*Exercise prompt*
Locate each line of the material that contains "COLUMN", then return it.

******************************

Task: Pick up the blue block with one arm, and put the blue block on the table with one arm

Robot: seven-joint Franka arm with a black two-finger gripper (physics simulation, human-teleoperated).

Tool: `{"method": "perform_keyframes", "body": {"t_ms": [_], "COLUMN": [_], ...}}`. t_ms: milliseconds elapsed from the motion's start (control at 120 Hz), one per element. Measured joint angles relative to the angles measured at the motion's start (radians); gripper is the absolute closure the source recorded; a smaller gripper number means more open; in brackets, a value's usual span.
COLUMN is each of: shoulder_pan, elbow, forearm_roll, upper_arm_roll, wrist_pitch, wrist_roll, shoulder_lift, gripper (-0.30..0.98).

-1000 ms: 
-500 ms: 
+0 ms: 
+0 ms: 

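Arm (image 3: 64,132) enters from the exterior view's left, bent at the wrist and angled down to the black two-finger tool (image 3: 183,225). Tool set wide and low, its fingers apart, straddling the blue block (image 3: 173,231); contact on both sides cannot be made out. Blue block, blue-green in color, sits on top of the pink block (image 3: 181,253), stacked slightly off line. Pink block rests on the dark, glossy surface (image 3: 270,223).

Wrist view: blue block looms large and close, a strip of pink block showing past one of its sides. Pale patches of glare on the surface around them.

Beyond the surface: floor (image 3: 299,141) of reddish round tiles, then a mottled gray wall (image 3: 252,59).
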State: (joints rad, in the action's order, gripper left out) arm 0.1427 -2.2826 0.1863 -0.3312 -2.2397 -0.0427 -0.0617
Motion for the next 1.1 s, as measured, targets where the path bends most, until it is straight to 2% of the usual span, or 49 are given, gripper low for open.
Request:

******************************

*Reply to the exercise*
Tool: `{"method": "perform_keyframes", "body": {"t_ms": [_], "COLUMN": [_], ...}}`. t_ms: milliseconds elapsed from the motion's start (control at 120 Hz), one per element. Measured joint angles relative to the angles measured at the motion's start (radians); gripper is the absolute closure the source recorded; a smaller gripper number means more open; in brackets, a value's usual span.
COLUMN is each of: shoulder_pan, elbow, forearm_roll, upper_arm_roll, wrist_pitch, wrist_roll, shoulder_lift, gripper (-0.30..0.98).

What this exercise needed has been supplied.